Dahl la miró con los ojos entornados mientras le tendía el teléfono.

—En los últimos tres años, Kerensky ha encajado tres disparos, ha sufrido cuatro enfermedades mortales, ha sido aplastado por un montón de rocas, herido en un accidente de lanzadera, sufrido quemaduras cuando el panel de control del puente le explotó en la cara, experimentado una descompresión atmosférica parcial, padecido de inestabilidad mental inducida, encajado las mordeduras de dos animales venenosos y perdido el control de su propio cuerpo a manos de un parásito alienígena. Eso antes de la reciente plaga y nuestra misión de desembarco.

—También ha contraído tres enfermedades de transmisión sexual —señaló Duvall mientras repasaba el informe.

—Disfruta de esa copa —le dijo Finn.

—Creo que pediré penicilina sin hielo —dijo Duvall, devolviendo el teléfono a Dahl—. Resumiendo, que no tendría que andar por ahí vivito y coleando.

—Olvidemos el hecho de que tendría que estar muerto —dijo Dahl—. Cómo es posible que, además de no haber muerto, siga siendo el mismo. Ese tipo tendría que ser el ejemplo perfecto de lo que supone el estrés postraumático.

—Existen terapias para combatirlo —señaló Duvall.

—Ya, pero no sé si podrían aplicársele tan a menudo —objetó Dahl—. Hablamos de diecisiete heridas o contusiones graves en un período de tres años, lo que equivale a una cada dos meses. A estas alturas tendría que haber adoptado a perpetuidad una postura fetal. Tal como están las cosas, es como si se concediera el tiempo necesario para recuperarse antes de que vuelvan a patearle el trasero otra vez. No es real.

—¿Todo esto tiene sentido o es que estáis celosos de sus habilidades físicas? —preguntó Duvall.

—El caso es que en esta nave pasa algo raro —aseguró Dahl, repasando los datos—. Mi oficial al mando y los compañeros del laboratorio me han puesto al corriente de eso, así como de lo que pasa con las misiones de desembarco, con el tal Kerensky y etcétera. Pero no me lo trago.

—¿Por qué no? —preguntó Duvall.

—Porque tampoco creo que ellos lo hagan —dijo Dahl—. Y porque no explica algo como esto. —Arrugó el entrecejo y se volvió hacia Finn—. ¿No pudiste encontrar nada sobre Jenkins?

—Te refieres al yeti con el que nos topamos —dijo Finn.

—Ése.

—En el sistema informático no figuran datos sobre él —dijo Finn.

—Pues no nos lo inventamos —dijo Dahl.

—No, no lo hicimos —admitió Finn—. Pero no figura en el banco de datos. Claro que si se trata del dios informático que han sugerido tus compañeros de laboratorio, y se cuela a voluntad en la red, no creo que deba sorprendernos tanto que sus datos hayan desaparecido, ¿no?

—Tenemos que dar con él —dijo Dahl.

—¿Por qué?

—Porque creo que sabe algo de lo que nadie quiere hablar —dijo Dahl.

—Tus amigos del laboratorio aseguran que está loco —apuntó Hester.

—No creo que pueda decirse que son sus amigos —objetó Hanson.

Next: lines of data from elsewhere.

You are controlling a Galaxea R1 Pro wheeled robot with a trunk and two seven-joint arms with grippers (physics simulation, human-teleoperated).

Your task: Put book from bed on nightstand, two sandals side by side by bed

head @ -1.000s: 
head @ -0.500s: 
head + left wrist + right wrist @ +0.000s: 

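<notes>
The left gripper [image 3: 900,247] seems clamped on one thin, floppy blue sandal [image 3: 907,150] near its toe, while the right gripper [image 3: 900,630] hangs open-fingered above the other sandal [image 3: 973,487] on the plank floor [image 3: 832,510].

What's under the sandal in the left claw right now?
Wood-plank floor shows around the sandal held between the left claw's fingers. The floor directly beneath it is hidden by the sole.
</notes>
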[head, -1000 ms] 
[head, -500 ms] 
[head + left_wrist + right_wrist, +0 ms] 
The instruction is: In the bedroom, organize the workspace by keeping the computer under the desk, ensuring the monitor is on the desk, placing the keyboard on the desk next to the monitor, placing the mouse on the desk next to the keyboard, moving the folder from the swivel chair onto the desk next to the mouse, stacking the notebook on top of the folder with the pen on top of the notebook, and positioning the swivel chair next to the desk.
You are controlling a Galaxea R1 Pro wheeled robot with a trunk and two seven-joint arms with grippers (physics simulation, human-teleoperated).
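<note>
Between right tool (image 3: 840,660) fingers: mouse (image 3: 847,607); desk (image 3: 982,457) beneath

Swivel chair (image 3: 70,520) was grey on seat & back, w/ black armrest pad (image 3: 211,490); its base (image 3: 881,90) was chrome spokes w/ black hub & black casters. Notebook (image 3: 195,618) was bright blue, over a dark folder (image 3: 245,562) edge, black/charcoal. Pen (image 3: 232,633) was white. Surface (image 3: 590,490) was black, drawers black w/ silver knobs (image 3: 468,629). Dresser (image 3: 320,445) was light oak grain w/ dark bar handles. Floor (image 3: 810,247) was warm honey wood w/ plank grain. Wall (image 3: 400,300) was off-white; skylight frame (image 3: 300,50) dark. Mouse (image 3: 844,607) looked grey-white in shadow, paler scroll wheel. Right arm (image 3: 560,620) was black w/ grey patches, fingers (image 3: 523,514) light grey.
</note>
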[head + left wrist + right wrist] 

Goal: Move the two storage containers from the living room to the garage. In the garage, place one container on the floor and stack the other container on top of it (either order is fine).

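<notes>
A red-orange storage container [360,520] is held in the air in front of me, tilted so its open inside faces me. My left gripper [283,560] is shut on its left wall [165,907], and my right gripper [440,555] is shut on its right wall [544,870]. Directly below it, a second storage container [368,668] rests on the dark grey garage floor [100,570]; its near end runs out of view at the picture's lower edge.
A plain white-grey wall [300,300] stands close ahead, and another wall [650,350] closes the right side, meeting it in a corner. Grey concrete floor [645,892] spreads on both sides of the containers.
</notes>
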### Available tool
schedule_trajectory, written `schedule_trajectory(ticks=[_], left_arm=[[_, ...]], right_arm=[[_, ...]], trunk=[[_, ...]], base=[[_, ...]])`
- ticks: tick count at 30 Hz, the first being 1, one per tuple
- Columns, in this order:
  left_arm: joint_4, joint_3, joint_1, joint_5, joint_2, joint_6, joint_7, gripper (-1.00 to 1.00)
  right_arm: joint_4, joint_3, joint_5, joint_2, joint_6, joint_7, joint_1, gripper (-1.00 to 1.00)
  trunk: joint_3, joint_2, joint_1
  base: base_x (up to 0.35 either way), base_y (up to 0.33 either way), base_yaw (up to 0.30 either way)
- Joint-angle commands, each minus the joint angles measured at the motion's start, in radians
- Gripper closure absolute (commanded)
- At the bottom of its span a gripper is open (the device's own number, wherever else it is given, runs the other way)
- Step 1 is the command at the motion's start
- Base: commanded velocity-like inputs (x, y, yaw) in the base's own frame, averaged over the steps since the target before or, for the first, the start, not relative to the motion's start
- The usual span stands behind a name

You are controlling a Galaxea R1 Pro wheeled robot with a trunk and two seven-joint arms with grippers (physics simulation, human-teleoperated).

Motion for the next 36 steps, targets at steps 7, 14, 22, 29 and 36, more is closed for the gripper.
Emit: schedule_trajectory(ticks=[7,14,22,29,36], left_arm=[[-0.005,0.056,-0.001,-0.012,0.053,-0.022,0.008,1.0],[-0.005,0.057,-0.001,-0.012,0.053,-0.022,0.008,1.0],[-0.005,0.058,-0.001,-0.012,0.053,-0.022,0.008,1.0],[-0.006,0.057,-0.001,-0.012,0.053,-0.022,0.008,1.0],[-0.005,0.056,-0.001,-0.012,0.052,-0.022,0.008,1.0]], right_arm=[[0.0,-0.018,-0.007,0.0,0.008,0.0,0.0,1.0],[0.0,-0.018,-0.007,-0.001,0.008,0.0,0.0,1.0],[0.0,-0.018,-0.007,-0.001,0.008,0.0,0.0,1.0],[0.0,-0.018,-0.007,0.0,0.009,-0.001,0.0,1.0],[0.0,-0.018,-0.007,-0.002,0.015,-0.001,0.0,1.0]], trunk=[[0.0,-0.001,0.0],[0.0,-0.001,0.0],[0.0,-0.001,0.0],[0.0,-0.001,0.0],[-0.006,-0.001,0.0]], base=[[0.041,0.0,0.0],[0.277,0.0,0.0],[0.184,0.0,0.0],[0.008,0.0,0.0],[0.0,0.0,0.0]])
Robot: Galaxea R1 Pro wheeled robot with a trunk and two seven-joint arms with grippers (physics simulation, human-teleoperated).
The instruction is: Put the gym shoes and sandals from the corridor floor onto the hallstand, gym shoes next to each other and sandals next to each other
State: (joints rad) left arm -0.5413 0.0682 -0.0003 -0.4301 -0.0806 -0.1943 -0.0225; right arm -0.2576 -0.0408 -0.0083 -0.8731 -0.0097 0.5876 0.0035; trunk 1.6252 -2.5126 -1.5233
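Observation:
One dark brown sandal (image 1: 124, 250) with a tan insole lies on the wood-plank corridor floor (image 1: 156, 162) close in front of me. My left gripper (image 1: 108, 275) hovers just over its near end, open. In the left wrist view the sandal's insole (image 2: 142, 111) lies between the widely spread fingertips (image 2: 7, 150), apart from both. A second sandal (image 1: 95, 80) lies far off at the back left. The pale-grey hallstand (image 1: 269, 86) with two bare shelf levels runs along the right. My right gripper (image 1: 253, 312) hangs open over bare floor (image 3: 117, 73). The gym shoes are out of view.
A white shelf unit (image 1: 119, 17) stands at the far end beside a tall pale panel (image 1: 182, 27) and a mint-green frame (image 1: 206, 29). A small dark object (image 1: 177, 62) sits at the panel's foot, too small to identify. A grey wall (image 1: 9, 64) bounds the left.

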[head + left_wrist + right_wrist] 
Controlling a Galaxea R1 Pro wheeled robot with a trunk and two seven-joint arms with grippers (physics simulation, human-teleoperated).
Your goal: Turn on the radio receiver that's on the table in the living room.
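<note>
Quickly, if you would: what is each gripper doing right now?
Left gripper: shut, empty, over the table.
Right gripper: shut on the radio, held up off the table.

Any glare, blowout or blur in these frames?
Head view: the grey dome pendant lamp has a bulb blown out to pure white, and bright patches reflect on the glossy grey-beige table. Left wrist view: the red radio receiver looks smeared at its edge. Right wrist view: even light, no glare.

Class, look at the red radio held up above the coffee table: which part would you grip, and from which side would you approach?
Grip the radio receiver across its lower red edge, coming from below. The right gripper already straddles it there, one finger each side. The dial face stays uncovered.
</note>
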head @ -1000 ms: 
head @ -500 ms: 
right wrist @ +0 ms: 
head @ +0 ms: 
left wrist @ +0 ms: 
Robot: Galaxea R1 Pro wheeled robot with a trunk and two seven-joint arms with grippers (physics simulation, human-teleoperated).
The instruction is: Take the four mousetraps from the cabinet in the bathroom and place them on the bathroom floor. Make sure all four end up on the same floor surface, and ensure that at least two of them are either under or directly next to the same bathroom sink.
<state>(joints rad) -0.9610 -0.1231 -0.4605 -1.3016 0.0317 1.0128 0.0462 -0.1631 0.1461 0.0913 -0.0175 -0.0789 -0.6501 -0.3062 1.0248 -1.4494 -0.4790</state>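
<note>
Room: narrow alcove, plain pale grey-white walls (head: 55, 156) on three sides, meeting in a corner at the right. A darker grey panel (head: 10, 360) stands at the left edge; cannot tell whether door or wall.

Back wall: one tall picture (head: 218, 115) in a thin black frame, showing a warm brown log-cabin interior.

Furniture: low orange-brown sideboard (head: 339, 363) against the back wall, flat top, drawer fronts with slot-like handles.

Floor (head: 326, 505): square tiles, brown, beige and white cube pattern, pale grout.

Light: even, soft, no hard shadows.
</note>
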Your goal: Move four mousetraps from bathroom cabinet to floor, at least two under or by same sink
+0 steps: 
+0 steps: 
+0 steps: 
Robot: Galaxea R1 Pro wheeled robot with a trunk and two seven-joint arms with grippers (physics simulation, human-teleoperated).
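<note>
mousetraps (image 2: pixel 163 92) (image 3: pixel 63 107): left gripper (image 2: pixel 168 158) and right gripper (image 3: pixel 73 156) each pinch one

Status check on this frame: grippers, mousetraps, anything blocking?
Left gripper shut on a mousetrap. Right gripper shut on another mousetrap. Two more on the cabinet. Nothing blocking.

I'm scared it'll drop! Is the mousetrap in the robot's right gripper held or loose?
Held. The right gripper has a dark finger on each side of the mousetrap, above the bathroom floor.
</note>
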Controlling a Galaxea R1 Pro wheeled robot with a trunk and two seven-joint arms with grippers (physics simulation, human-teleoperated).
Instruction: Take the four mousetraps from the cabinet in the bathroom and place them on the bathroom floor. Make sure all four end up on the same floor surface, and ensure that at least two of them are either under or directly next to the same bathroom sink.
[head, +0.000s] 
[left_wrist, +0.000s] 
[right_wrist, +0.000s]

Todo el mundo se volvió hacia él.

—¿A qué viene eso? —preguntó Hester.

Hanson se encogió de hombros.

—Según ellos, el motivo de que no le contaran lo que estaba pasando se debió a que no les hubiese creído antes de experimentarlo en carne propia. Puede que eso sea cierto. Pero también es verdad que mientras él viviera en la inopia, no podía hacer lo que ellos: evitar al comandante Q’eeng y a los demás oficiales, e ingeniárselas para no formar parte de las misiones de desembarco. Pensadlo bien. En una ocasión, nosotros cinco tomamos parte en la misma misión de desembarco, en una nave que cuenta con miles de tripulantes. ¿Qué tenemos en común?

—Somos los nuevos —dijo Duvall.

Hanson asintió.

—Y hasta ahora, ninguno de nuestros compañeros nos había puesto al corriente de lo que sucede, momento en que ya es demasiado tarde para evitarlo.

—Tú no crees que el motivo de que no nos lo dijeran se debe a que carecíamos de la información necesaria para creerlos —dijo Dahl—, sino a que, de ese modo, si alguien tenía que morir, seríamos nosotros y no ellos.

—No es más que una teoría —dijo Hanson.

Hester miró a Hanson con admiración.

—No tenía ni idea de que fueses tan cínico —dijo.

Hanson volvió a encogerse de hombros.

—Cuando eres el heredero de la tercera mayor fortuna en la historia del universo, aprendes a cuestionarte las motivaciones de la gente.

—Tenemos que dar con el paradero de Jenkins —dijo de nuevo Dahl—. Tenemos que averiguar lo que sabe.

—¿Cómo sugieres que lo hagamos? —preguntó Duvall.

—Pues empezando por los túneles de cargamento —propuso Dahl.